**Task objective**
Once the line containing "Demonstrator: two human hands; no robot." is found in the entries below, reproduce it and every line after it, stopping at and including the line containing "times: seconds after"; reproduce nothing else, and keep each line exact.

**Study material**
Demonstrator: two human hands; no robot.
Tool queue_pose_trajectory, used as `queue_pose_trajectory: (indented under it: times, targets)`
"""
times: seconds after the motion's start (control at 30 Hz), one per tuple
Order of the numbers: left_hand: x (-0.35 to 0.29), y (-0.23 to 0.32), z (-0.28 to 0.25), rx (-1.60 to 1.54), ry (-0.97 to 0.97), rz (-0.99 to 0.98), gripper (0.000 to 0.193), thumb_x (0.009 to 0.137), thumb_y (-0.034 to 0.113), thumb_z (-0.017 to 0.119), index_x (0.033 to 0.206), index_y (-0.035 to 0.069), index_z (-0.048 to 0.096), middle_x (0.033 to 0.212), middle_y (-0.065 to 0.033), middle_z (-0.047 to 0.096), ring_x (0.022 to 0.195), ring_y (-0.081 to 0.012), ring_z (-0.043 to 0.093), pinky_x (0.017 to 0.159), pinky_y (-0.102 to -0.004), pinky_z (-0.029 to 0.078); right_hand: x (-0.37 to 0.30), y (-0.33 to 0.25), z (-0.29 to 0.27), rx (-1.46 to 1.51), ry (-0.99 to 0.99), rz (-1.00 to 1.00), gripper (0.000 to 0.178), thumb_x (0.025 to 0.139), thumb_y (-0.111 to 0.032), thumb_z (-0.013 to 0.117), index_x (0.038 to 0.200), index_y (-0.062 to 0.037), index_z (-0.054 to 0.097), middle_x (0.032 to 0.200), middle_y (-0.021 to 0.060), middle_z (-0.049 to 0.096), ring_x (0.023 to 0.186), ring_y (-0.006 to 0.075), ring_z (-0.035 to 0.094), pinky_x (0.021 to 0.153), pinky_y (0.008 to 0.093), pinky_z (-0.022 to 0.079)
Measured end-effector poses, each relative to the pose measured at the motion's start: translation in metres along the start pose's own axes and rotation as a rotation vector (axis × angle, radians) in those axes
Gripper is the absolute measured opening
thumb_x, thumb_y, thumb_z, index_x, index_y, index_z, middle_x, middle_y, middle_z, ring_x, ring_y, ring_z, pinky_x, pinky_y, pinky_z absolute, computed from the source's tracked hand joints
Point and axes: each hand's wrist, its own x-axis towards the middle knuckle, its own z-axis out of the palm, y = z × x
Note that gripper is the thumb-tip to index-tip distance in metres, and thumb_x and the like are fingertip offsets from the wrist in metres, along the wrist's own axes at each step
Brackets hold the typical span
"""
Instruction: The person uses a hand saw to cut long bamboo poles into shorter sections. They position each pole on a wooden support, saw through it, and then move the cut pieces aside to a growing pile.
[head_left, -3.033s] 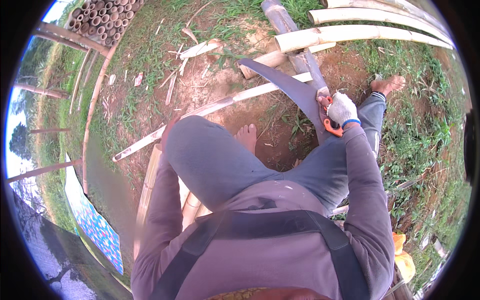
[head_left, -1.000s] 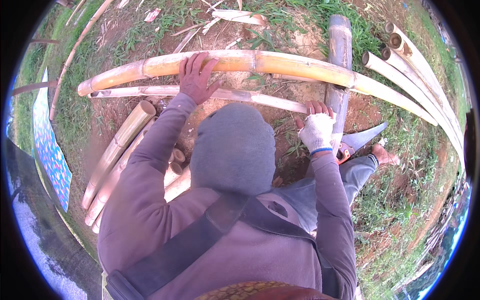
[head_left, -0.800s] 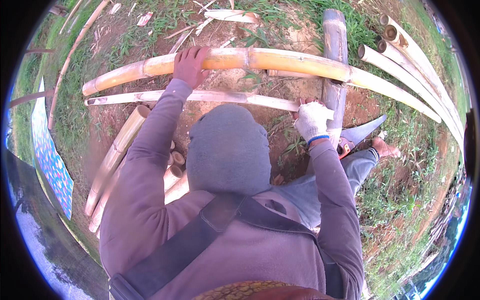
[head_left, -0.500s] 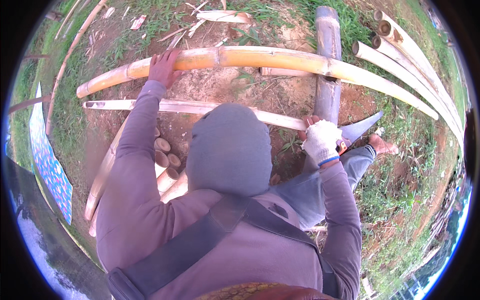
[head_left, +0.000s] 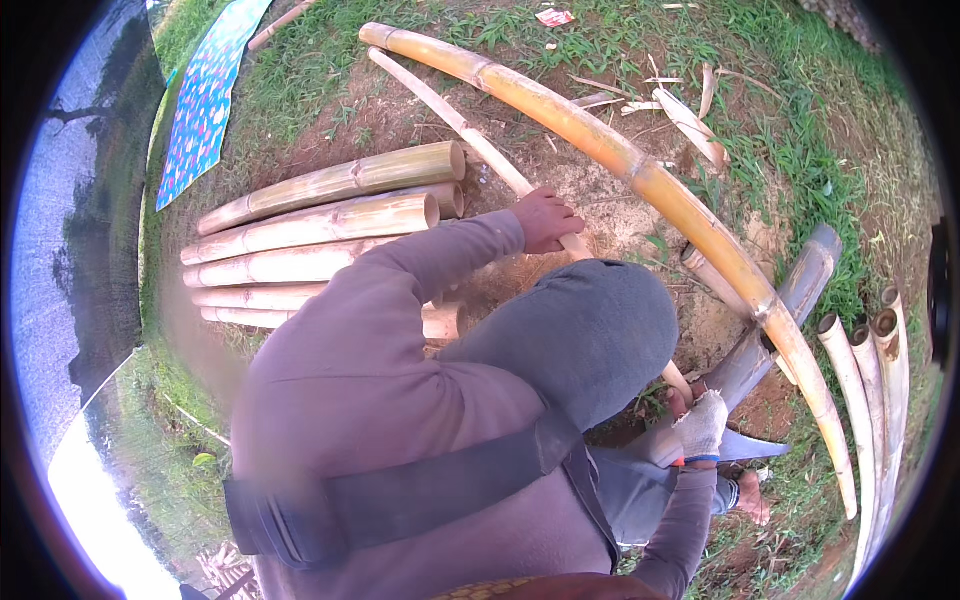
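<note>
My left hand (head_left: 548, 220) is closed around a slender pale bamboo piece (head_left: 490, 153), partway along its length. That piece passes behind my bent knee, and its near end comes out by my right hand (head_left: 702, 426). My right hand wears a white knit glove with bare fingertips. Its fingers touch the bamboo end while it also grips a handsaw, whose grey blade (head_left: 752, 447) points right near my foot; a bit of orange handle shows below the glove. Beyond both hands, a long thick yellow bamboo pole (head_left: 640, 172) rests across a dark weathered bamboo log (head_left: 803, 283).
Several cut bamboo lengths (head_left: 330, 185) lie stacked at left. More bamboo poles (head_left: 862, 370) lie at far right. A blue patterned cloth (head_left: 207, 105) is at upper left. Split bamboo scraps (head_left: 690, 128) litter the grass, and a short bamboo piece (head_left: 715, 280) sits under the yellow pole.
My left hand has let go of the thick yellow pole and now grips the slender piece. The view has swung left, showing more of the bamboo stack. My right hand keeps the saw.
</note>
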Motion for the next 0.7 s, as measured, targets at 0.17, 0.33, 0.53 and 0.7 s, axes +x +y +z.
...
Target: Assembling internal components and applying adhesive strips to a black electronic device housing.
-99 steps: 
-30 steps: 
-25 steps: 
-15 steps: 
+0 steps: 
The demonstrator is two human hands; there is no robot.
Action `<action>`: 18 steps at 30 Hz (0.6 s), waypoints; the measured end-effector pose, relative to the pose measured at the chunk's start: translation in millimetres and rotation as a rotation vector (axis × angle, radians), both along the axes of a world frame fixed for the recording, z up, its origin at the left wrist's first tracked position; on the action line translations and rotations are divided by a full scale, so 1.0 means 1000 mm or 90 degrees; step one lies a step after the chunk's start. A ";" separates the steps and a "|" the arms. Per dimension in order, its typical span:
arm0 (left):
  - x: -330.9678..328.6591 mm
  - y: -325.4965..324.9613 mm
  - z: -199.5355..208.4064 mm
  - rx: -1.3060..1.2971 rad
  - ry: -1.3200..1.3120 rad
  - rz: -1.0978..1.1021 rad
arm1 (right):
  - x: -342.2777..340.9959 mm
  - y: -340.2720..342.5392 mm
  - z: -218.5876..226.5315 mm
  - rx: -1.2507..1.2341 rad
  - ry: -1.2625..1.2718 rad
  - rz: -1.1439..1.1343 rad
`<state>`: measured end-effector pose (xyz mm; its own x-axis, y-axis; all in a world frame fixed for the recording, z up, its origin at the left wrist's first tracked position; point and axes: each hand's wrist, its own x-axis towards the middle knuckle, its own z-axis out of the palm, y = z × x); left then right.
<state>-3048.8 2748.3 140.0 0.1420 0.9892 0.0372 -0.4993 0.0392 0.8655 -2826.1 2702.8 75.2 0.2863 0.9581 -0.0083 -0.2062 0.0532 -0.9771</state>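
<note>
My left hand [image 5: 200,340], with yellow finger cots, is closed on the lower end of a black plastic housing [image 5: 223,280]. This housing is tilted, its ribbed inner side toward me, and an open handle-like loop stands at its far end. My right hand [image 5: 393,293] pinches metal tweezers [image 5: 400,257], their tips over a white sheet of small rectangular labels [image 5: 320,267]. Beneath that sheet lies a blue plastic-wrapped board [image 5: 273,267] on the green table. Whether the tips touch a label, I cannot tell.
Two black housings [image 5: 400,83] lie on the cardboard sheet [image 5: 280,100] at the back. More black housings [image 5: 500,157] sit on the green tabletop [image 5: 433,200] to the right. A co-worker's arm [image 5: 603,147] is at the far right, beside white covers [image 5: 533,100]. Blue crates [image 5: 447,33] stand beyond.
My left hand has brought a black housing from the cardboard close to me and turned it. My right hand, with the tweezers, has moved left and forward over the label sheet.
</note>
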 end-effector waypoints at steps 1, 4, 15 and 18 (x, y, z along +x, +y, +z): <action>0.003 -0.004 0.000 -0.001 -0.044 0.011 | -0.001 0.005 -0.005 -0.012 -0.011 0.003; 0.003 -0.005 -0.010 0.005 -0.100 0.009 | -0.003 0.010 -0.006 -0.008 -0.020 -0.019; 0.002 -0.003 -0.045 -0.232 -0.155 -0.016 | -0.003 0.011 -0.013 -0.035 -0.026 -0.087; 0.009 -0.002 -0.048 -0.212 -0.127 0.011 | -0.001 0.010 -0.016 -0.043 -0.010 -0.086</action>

**Solution**
Demonstrator: two human hands; no robot.
Tool queue_pose_trajectory, used as `queue_pose_trajectory: (indented under it: times, targets)`
"""
times: seconds after the motion's start (control at 30 Hz), one per tuple

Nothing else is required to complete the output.